TASK REQUIREMENTS
What is wanted is an exact copy of the lines from the top of the listing through the line containing "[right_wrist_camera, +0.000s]".

MATERIAL TO PROCESS
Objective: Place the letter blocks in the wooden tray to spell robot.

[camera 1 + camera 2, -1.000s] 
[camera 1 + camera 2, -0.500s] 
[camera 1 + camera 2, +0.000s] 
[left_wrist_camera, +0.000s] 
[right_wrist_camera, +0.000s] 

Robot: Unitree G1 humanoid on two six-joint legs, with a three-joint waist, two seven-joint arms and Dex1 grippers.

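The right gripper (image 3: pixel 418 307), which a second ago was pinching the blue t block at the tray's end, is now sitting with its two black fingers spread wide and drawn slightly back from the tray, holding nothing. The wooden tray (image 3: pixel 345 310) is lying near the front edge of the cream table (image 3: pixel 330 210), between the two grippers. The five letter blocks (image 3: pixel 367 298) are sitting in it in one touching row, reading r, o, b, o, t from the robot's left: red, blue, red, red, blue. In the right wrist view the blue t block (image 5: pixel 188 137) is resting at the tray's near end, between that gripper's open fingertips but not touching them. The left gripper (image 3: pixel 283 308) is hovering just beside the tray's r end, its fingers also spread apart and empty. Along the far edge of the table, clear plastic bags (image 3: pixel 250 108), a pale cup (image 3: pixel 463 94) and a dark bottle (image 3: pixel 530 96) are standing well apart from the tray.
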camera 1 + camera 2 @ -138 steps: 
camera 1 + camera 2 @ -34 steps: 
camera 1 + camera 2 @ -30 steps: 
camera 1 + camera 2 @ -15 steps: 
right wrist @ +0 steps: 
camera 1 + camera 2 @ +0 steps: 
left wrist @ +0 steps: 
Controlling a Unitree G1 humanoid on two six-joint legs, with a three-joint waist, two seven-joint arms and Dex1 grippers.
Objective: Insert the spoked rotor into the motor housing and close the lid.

ANSWER TO THIS PROBLEM
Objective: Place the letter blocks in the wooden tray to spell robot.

[camera 1 + camera 2, -1.000s] 
[camera 1 + camera 2, -0.500s] 
[camera 1 + camera 2, +0.000s] 
[left_wrist_camera, +0.000s] 
[right_wrist_camera, +0.000s] 

There is nothing further to add to the answer.